- [Problem details] Return the lines of the data below exactly. Start at the first and end with the line containing "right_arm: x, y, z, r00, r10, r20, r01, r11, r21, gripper".

- [Entries shown]
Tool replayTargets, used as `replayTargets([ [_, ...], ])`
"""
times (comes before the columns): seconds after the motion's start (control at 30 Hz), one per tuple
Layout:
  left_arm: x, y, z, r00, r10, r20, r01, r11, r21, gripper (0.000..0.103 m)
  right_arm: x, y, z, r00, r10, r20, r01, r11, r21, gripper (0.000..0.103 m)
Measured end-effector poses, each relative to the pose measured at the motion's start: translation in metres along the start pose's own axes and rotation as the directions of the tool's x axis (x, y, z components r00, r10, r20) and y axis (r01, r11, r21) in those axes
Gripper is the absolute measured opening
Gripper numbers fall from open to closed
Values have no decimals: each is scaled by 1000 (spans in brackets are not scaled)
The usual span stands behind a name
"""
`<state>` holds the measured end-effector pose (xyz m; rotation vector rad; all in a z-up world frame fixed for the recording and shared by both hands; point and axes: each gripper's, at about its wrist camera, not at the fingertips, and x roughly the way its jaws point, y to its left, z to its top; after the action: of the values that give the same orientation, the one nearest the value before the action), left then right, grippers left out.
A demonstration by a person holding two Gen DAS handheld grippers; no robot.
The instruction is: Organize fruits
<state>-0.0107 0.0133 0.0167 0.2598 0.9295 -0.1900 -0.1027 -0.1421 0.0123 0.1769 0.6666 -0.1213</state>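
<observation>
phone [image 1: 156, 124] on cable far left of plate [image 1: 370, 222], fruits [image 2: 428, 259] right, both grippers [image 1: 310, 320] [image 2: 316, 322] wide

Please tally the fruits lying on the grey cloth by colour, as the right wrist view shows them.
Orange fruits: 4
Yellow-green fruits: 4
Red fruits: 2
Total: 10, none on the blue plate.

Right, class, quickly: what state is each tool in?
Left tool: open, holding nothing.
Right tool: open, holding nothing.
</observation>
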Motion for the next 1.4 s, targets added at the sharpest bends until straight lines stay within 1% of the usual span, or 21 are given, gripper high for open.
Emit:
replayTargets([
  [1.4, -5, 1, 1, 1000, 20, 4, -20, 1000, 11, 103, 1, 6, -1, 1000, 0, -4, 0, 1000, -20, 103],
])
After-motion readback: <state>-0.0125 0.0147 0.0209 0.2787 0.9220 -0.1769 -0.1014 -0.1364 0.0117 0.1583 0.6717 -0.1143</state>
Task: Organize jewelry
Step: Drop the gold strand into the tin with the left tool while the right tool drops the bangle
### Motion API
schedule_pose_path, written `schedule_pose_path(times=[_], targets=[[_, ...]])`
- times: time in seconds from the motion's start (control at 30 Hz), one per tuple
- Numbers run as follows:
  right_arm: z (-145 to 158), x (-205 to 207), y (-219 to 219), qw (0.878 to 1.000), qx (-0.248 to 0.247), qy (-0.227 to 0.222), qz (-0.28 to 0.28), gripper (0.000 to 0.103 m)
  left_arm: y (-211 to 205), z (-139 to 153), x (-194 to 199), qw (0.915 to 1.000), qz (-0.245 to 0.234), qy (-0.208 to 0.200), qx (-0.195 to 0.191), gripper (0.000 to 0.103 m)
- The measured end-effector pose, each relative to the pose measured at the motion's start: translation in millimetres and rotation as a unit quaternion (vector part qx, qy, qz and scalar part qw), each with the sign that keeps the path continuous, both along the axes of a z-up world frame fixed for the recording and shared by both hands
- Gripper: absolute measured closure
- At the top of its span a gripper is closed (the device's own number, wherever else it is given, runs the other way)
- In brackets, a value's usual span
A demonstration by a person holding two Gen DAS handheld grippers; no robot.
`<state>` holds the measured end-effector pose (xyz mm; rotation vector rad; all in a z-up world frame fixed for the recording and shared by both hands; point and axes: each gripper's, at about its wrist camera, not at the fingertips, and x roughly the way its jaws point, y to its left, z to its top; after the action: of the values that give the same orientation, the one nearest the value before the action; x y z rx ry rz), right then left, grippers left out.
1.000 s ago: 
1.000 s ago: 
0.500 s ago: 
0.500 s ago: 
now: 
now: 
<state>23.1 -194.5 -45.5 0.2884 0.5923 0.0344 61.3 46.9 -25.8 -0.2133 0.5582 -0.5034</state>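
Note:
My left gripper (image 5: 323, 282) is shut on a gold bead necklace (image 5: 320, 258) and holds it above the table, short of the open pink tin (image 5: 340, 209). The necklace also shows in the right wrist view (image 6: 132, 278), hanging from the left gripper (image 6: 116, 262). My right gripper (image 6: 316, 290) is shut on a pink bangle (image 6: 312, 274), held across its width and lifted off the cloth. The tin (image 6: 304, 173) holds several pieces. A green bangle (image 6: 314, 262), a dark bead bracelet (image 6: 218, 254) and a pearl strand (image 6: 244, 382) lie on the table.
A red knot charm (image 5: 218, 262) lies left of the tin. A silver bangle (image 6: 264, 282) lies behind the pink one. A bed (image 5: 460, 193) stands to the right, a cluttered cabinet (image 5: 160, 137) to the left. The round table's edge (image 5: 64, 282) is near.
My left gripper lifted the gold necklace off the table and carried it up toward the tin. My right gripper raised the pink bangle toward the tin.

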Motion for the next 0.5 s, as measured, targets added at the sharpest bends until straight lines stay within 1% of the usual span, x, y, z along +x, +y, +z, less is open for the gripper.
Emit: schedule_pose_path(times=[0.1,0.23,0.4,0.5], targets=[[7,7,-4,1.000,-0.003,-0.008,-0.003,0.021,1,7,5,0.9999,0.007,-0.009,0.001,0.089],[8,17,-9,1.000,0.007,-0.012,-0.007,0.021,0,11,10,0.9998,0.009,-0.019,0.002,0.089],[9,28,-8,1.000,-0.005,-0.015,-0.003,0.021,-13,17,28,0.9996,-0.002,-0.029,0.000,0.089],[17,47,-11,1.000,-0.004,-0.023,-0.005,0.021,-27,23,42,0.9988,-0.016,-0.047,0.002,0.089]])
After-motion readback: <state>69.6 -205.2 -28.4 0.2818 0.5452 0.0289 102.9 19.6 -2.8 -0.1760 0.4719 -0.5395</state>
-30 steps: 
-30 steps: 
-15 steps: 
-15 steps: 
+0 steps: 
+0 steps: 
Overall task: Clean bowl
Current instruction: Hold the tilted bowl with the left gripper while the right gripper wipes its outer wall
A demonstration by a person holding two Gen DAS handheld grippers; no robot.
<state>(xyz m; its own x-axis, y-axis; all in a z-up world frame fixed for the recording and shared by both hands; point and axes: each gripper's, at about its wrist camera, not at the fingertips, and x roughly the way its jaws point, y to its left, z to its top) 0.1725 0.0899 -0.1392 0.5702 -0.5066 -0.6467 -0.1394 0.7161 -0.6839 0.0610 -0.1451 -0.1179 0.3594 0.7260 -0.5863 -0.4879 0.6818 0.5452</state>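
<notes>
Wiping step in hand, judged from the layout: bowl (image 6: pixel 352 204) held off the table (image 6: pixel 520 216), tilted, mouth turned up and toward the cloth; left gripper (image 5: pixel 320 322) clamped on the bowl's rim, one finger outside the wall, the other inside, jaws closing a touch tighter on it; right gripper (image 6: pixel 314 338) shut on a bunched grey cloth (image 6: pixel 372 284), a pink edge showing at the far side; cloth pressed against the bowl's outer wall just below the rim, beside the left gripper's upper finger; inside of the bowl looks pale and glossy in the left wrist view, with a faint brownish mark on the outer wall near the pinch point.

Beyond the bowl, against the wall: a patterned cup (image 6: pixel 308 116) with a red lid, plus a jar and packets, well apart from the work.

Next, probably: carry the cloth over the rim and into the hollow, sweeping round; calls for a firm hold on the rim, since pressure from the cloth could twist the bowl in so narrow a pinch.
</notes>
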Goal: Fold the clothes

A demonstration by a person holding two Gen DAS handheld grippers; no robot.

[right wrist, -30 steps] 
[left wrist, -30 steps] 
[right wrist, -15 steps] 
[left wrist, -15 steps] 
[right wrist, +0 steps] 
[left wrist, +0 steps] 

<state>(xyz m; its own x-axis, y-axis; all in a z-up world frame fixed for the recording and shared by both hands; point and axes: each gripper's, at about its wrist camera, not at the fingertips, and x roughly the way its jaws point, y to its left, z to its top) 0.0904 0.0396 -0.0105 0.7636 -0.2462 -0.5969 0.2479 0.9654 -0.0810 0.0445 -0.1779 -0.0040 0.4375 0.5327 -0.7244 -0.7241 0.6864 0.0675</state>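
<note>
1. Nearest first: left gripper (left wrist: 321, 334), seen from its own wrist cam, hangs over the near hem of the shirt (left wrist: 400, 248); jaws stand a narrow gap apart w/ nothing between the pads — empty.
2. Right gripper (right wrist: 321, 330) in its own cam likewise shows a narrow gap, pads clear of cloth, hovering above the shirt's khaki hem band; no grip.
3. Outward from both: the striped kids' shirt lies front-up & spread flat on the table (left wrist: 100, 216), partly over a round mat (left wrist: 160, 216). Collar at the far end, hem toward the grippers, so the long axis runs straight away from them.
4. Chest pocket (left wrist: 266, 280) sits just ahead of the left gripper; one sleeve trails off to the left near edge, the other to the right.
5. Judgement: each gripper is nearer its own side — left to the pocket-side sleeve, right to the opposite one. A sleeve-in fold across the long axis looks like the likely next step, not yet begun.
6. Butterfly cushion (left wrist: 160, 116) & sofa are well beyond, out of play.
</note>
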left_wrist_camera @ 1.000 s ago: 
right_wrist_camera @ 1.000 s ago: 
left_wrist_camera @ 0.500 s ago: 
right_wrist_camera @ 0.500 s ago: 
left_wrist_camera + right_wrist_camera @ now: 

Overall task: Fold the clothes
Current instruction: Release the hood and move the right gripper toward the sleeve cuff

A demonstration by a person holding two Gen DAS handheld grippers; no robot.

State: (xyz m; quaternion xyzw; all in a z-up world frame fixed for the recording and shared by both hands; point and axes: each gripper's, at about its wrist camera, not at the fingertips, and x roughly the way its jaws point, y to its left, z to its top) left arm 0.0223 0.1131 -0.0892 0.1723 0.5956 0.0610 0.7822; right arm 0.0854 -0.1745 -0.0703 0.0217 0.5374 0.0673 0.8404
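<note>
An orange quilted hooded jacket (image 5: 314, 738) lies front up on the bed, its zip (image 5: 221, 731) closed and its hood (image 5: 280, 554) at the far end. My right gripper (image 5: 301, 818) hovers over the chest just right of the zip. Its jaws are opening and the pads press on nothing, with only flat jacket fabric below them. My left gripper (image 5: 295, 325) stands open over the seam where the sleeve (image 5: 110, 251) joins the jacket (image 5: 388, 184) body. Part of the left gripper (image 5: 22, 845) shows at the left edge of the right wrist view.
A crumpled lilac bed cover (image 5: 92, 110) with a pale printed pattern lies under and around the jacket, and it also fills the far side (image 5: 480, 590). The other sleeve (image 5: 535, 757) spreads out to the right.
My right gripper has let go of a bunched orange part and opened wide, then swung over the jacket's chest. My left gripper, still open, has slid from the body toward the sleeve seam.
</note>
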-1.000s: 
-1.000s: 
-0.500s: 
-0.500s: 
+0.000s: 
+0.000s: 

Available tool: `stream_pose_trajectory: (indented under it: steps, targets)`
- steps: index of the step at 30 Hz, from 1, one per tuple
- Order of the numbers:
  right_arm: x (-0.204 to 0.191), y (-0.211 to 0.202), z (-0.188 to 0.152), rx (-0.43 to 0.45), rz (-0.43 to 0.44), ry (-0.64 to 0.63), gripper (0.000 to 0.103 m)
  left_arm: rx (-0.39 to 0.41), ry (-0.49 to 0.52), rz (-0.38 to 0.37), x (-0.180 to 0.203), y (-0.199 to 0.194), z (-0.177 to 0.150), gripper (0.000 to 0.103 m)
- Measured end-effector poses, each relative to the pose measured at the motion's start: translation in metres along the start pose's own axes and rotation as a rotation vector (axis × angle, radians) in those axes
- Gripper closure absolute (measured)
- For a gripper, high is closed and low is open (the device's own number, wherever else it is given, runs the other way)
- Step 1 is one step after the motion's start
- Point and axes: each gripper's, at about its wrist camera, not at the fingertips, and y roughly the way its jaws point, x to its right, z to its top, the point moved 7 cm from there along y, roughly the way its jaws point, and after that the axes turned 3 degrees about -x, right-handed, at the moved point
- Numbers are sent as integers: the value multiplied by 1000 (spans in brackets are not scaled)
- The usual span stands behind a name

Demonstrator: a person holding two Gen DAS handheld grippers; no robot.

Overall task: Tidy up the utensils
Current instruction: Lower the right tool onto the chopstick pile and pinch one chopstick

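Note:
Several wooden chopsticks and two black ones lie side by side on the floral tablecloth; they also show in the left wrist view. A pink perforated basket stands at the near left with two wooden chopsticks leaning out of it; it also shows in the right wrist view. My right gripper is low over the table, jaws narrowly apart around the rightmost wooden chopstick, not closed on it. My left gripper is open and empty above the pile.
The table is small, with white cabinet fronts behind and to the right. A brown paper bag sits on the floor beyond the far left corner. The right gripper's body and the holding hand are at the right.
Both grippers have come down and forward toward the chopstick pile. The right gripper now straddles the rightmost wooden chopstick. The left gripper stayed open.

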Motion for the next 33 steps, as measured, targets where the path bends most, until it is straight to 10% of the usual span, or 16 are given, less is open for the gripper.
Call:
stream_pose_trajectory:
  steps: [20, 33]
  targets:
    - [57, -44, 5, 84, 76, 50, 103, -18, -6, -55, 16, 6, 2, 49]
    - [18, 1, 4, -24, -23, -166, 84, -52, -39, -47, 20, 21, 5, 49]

- [Solution to this problem]
Tool replayTargets, used as `replayTargets([ [_, ...], ])`
"""
times (comes before the columns): seconds after the motion's start (control at 30 Hz), one per tuple
Layout:
  left_arm: x, y, z, r00, r10, r20, r01, r11, r21, gripper (0.000..0.103 m)
  right_arm: x, y, z, r00, r10, r20, r01, r11, r21, gripper (0.000..0.103 m)

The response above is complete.